Because this guy had the money, he was able to impose his will over countless other citizens.

Why was this guy’s desire to have a great view taking precedent over ours? It wasn’t right.

Needless to say, I nearly laughed myself into a coma when nearly 10 years had passed and soil erosion caused in no small part by his construction efforts, sent the dentist’s house tumbling 450 feet off that hill.

I still chuckle when I imagine the look of horror on his pasty face as he must have pulled up his driveway wondering why the porch light wasn’t on. I have no sympathy for anyone who gets screwed over by his own hubris.

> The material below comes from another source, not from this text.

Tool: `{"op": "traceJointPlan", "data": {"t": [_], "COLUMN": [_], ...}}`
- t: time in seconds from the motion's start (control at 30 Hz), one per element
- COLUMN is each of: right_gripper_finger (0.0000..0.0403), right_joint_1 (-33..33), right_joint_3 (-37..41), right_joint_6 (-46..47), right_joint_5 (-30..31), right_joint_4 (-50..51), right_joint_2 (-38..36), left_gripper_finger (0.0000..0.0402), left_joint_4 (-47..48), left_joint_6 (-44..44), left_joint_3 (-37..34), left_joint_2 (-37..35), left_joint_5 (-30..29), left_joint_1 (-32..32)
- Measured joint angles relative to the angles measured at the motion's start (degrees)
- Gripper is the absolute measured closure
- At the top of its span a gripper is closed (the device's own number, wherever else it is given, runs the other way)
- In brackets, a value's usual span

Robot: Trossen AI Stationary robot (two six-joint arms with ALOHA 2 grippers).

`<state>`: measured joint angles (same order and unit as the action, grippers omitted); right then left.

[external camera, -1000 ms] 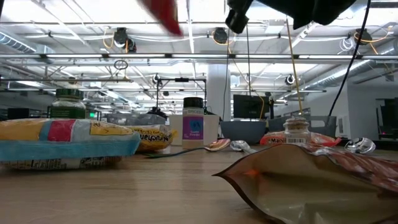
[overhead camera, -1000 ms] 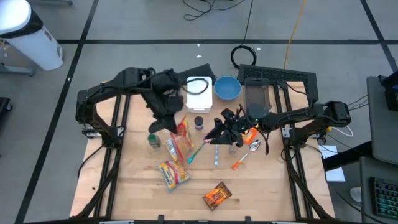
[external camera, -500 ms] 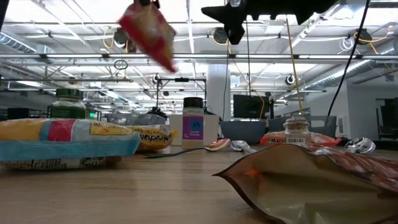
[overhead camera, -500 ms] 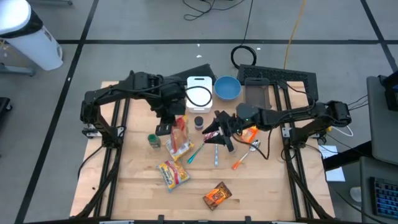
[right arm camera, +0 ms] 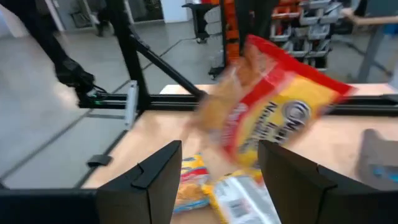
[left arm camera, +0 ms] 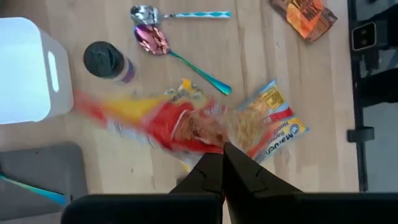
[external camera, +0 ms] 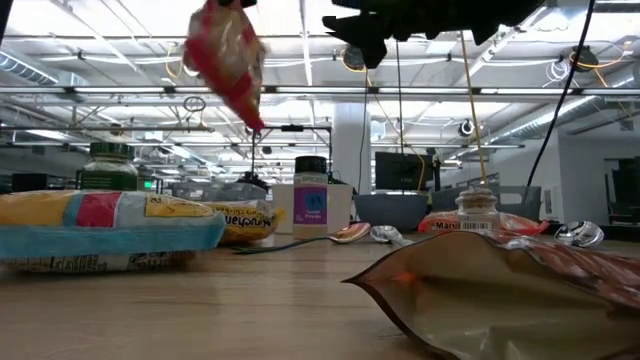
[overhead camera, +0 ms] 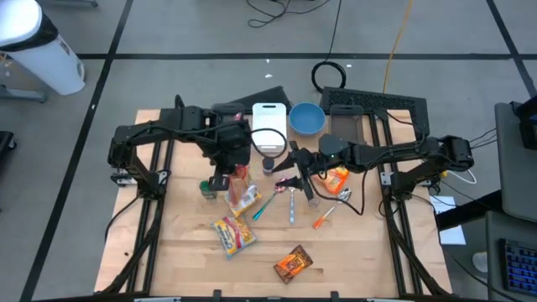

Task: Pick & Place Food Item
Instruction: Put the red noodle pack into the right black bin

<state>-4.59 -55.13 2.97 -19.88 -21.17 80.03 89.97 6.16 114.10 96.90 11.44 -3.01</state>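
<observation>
Across the middle of the high view, the wooden desk carries the clutter, and both arms now reach toward its centre. The left end effector sits centre-left of the frame, pinched tight on the top edge of a red and yellow noodle packet, which hangs clear of the desk; in the low view the packet dangles at the upper left. A second ago that arm was farther to the upper left; it has since swung right and down toward the white cutting board. In the low view the packet has swung from slanting to hanging nearly straight down. The right end effector sits just right of centre, fingers spread fairly wide and empty; it has shifted left and up, closer to the packet. In the right wrist view the packet fills the middle, beyond the open fingers.

Unmoved on the desk: a blue bowl at upper centre, a second noodle packet at lower left of centre, an orange pouch at the bottom, a purple-labelled jar and a spoon.
</observation>
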Motion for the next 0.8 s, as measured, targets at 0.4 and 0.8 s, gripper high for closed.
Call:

But the only thing I can say in favor of these rich old people with their million-dollar land yachts is: At least they aren’t the Boy Scouts we had to put up with last year.

Of course, the people driving the Boy Scouts around town could do the speed limit or better. It helps when you are vandalizing displays in the Union if your getaway car is capable of hitting 35 m.p.h.

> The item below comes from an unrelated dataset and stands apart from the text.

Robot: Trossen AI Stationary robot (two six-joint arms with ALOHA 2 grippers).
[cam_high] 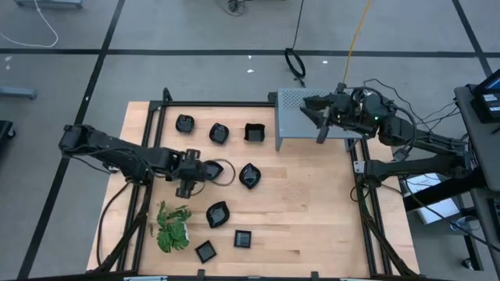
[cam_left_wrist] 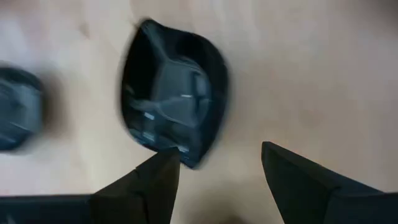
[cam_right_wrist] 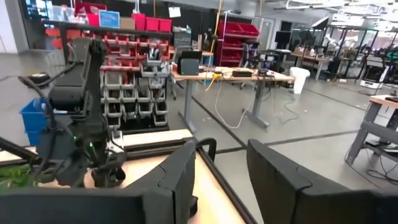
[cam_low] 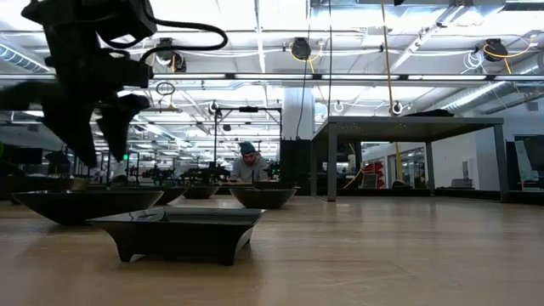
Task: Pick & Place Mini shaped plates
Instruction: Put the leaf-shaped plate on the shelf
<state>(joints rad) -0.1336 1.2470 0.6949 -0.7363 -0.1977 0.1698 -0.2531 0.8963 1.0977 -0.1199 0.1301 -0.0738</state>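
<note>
My left claw (cam_high: 209,170) hangs over the middle of the desk (cam_high: 312,218), its fingers spread wide and pinching nothing. In the left wrist view a leaf-like black plate (cam_left_wrist: 176,99) lies on the wood just beyond my two dark fingertips (cam_left_wrist: 163,168), and the edge of another dark dish (cam_left_wrist: 18,109) shows off to one side, blurred. From above, my left claw sits over a dark dish next to the leaf-like plate (cam_high: 249,176); I cannot tell whether the fingers touch the dish beneath them.

The other mini shaped plates are scattered over the desk. Three stand in a row along the far side: a rounded one (cam_high: 184,123), another rounded one (cam_high: 219,133) and a square one (cam_high: 254,133). Nearer the front lie a leaf-like dish (cam_high: 217,214) and two small square dishes (cam_high: 243,239) and (cam_high: 205,251). A green leafy plant (cam_high: 173,227) sits at the front left, near these.

In the low view a square dish (cam_low: 183,229) stands closest to the camera, with wider shallow bowls (cam_low: 85,204) behind it, and my left arm comes down over them. A person sits far back in the room.

My right claw (cam_high: 322,117) waits raised at the far right, over a grey perforated box (cam_high: 301,117), its fingers parted and holding nothing.
</note>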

And the Boys Scouts were able to cross the street with some semblance of rationality as well that made their stay slightly less exciting than that of the octogenarians putting around Ames at a snail’s pace on foot, in cars and golf carts.

Who is providing the golf carts for these people anyway? Does Hertz rent them out on a daily basis or did they have to be donated by every golf course in the tri-state area?

I don’t think I’ve seen this many old people gathered in one place since Viagra came on the market.

What does one actually do at a motor coach convention? Drive the old motor coach into town and look at other people’s motor coaches?

Nice Italian tile in the bathroom there, Bob Villa. Didn’t know they could make a 27 inch television set that would fit inside a dashboard. What’s the matter, couldn’t afford a big screen TV?

This kind of audacious luxury should offend God more than any purportedly foul act of carnality straight or otherwise.

We were the envy of our white- trash neighborhood because we had one of those campers you strap to the back of your pick-up.

Yeah, it sat right behind our trailer 11 months of the year until we went on our annual trip to the WTCA (White Trash Camper Association) in the Ozarks.

This was the height of rural luxury. All my friends thought I was cool because my parents “let” me ride in the back all the way to Missouri. Truth was, I was scared silly for 12 hours straight. Those things ride high and pitch and roll more than a schooner in a squall.

By the time I got back home to my dilapidated old trailer, I felt like I was living in the lap of luxury.

Wealth, while subjective, should still have certain rational boundaries. If your car costs more than most people earn in a lifetime, don’t complain when you are first against the wall when the revolution comes, buddy.


Greg Jerrett is a graduate student in English from Council Bluffs. He is opinion editor of the Daily.